-1

I have a string that is

mystring = 'Aston VillaLiverpoolMan City'

My goal is to get the output below

"Aston Villa", "Liverpool", "Man City". 

ie to spilt on the capital letter when it isnt preceded by a space

I am getting close with re.findall but it is not providing the output that I want

import re 
    
myString = 'Aston VillaLiverpoolMan City'
result = re.findall("(?<!\s)[A-Z][a-z]*",myString)
print(result)

This produces

"Aston", "Liverpool", "Man" 

(missing the Villa at the end of Aston and the City at the end of Man)

Thanks!

  • 1
    Hi Chris is it doesn't help. That question is for splitting on the capital letter only not also when there isn't a space before it (unless i have missed something) – Username2743807095872306754 Sep 26 '20 at 17:16
  • As OP mentioned in his comment. Its not actually an exact duplicate. OP is looking for a solution to skip Capital letter followed by Space. – vanisk Sep 26 '20 at 18:00
  • Try this and stitching the answer together is easy: result = re.split("(\B[A-Z])",myString) – Mallik Kumar Sep 27 '20 at 16:35

2 Answers2

1

Actually the link posted by @Chris does answer your query, except it needed a little alteration.

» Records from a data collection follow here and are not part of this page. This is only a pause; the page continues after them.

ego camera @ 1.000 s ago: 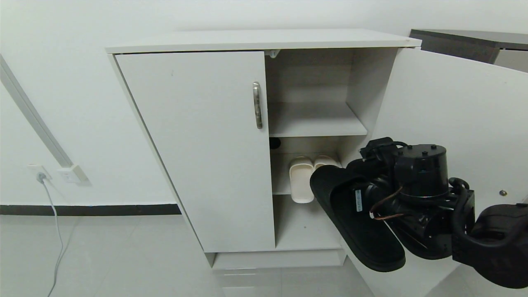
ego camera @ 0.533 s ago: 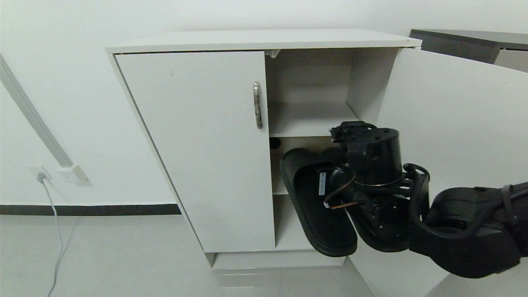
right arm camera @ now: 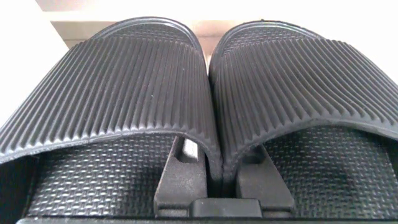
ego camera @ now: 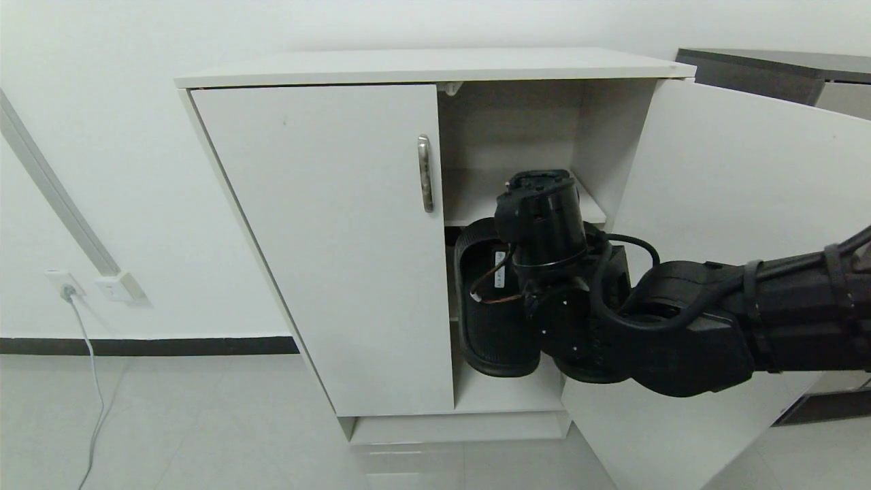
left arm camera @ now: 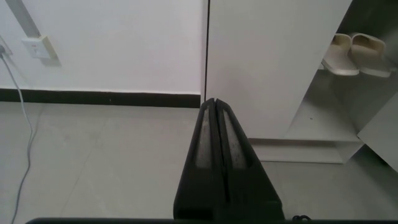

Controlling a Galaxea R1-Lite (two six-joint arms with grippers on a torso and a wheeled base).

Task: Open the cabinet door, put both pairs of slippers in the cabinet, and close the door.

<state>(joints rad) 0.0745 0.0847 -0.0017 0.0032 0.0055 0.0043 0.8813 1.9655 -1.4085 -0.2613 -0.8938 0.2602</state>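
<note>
cabinet (ego camera: 422,64): right door (ego camera: 735,190) swung open, left door (ego camera: 326,238) closed | right gripper (right arm camera: 214,186): jaws clamped on black slippers (ego camera: 486,327) by their adjoining inner walls, pair in the cabinet's open side, below its upper shelf | beige slippers (left arm camera: 354,53): on a shelf inside the cabinet | left gripper (left arm camera: 216,124): jaws pressed together, empty, above the floor before the cabinet

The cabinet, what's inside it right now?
Cream slippers lie inside, on the open side. The black slippers, clamped in the right gripper, are held at that opening. The closed left door hides the other half, and the arm blocks much of the open side.
</note>
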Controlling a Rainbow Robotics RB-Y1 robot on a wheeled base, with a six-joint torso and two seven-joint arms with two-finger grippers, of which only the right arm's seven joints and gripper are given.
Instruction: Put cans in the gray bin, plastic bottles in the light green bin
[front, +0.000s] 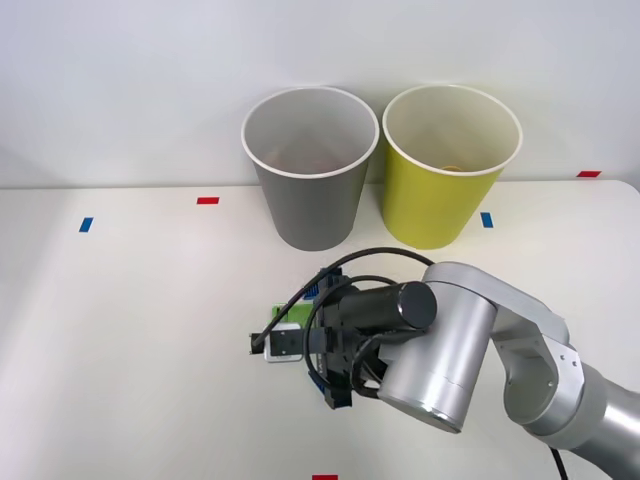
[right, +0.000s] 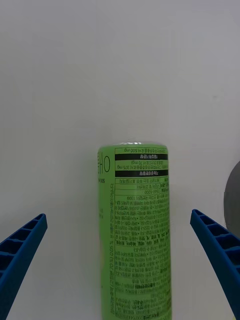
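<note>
1. Front view is showing the round tapered gray bin with a white rim (front: 310, 175) and the round tapered yellow-green bin with a white rim (front: 450, 170) standing upright just beside each other at the far side of the white tabletop (front: 130, 340).
2. Nearer the robot, the silver right arm (front: 470, 350) is reaching in from the right, and its pincer (front: 325, 345) is sitting low over the tabletop in front of the gray bin.
3. A small patch of the bright green plastic bottle (front: 277, 312) is peeking out beside the wrist hardware; the arm is covering the rest.
4. Right wrist view is giving what the front view hides: the bottle (right: 135, 230), lying on the tabletop, is stretching away between the two blue ribbed fingers (right: 22, 250), its green label with dark print facing the camera.
5. The fingers are standing wide apart, one on each side of the bottle, clear of it.
6. A gray curved edge is showing beside one finger.
</note>
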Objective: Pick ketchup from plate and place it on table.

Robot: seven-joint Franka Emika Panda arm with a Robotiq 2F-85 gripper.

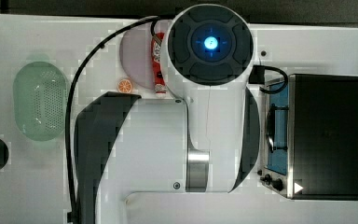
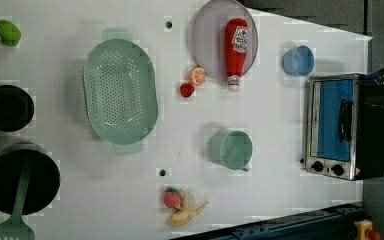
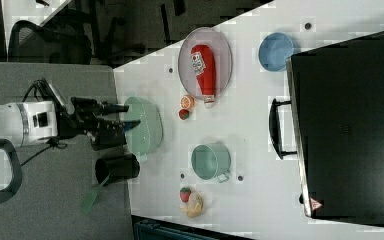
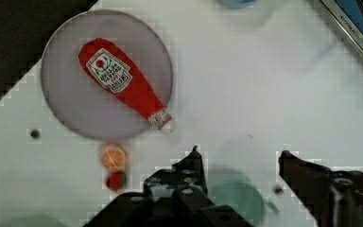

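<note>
The red ketchup bottle point(image 2: 236, 49) lies flat on the lilac-grey plate point(image 2: 207, 40), and its whitish cap end pokes past the rim over the white table point(image 2: 280, 195). In the wrist view the ketchup point(image 4: 123, 85) rests diagonally on the plate point(image 4: 66, 99). My gripper point(image 4: 239, 153) is open and holds nothing; it hovers high over the table, apart from the bottle. In the right view the gripper point(image 3: 132, 115) reaches out from the arm at the right view's left. From the top view, ketchup point(image 1: 158, 65) and plate point(image 1: 134, 51) peek out beside the arm.
An orange slice point(image 2: 198, 75) and a small red fruit point(image 2: 186, 89) lie just off the plate. Around them are a green perforated basket point(image 2: 120, 90), a green cup point(image 2: 230, 148), a blue bowl point(image 2: 298, 60), a toaster oven point(image 2: 337, 125), and a strawberry point(image 2: 172, 197) with a banana point(image 2: 187, 214).
</note>
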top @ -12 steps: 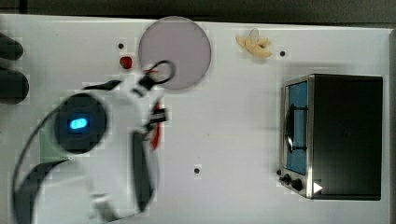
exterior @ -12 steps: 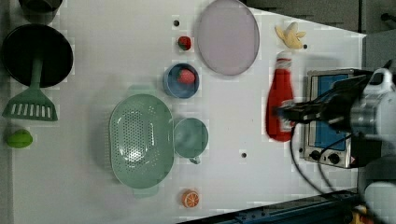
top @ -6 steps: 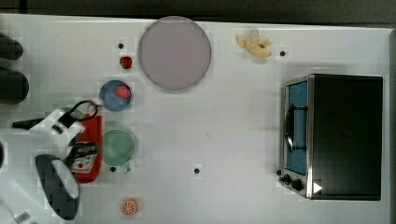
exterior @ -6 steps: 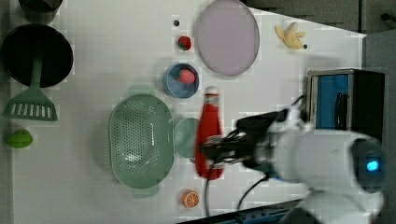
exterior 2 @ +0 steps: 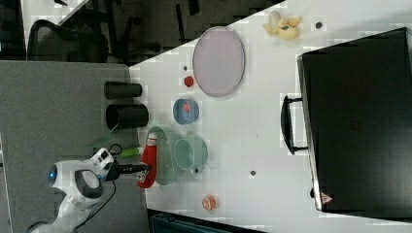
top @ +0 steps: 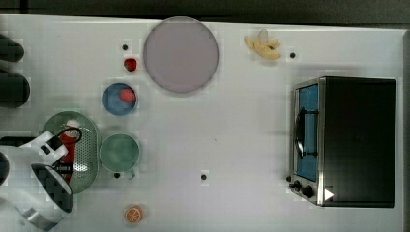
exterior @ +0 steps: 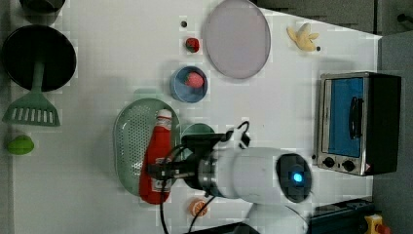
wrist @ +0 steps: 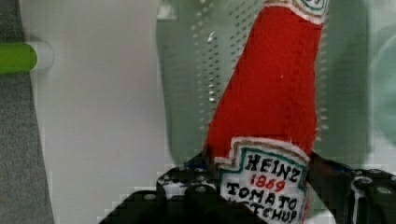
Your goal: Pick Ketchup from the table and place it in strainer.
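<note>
The gripper (exterior: 158,171) is partly closed on the labelled lower body of the Ketchup (exterior: 157,157), a small red squeeze bottle with a white cap and a dark-and-white label, its jaws clamped on either side of the label as the wrist view shows. From that grip the bottle's long axis runs straight out ahead of the gripper, base nearest the jaws and the white cap farthest away. Under the bottle sits the strainer (exterior: 129,141), a large pale green oval plastic basket pierced with a grid of small holes; its long axis lies roughly along the bottle's. In the left view the cap and neck hang over the basket's inside near its far rim, while the base by the gripper reaches about to the near rim or slightly past it. Whether the bottle already touches the mesh cannot be told. The coming release seems to hinge on the base clearing that near rim.
</note>
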You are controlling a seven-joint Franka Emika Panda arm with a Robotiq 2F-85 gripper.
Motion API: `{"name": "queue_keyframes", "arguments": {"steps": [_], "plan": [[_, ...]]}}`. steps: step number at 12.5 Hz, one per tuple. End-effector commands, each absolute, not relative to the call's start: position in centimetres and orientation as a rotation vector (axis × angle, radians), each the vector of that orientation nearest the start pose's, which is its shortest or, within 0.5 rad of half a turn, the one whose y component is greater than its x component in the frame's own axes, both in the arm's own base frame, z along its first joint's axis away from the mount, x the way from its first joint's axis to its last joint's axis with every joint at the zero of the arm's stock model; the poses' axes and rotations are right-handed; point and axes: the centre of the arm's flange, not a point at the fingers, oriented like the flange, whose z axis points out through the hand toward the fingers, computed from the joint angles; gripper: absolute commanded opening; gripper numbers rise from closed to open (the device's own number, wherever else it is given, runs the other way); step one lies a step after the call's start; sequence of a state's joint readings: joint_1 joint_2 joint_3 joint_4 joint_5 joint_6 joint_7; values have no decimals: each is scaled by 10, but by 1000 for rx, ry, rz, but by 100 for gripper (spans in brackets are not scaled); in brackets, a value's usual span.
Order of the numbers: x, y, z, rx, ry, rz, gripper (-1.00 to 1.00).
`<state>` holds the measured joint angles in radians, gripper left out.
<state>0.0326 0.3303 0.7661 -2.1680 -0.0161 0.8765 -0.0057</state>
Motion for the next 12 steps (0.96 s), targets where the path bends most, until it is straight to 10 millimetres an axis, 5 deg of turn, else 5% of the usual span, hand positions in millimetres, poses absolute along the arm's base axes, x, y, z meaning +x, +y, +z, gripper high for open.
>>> {"name": "queue_keyframes", "arguments": {"steps": [1, 4, 6, 9, 12], "plan": [[408, 400, 263, -2953, 160, 168, 25], [412, 403, 234, -2891, 205, 140, 72], [420, 399, 244, -2879, 247, 101, 100], [440, 374, 304, -2914, 384, -25, 100], [458, 326, 376, -2941, 614, -36, 100]]}}
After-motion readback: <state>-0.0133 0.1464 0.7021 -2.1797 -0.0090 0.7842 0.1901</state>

s = 'Aston VillaLiverpoolMan City'
pos = [i for i,e in enumerate(s+'A') if e.isupper() and s[i-1]!=" "]
parts = [s[pos[j]:pos[j+1]] for j in range(len(pos)-1)]
print (parts)

results in

['Aston Villa', 'Liverpool', 'Man City']

Credit goes to @pwdyson.

vanisk
  • 130
  • 1
  • 11
0

The answer by @vanisk is perfect.

You can also try

mystring = 'Aston VillaLiverpoolMan City'
s = list(mystring)
for i in range(1,len(s)):
    if ord(s[i]) in range(65, 91):
        if s[i-1]!=' ':
            s[i]='\n'+s[i]

splitstring = ''.join(s).split('\n')
print(splitstring)

This too gives

['Aston Villa', 'Liverpool', 'Man City']
Subimal
  • 76
  • 3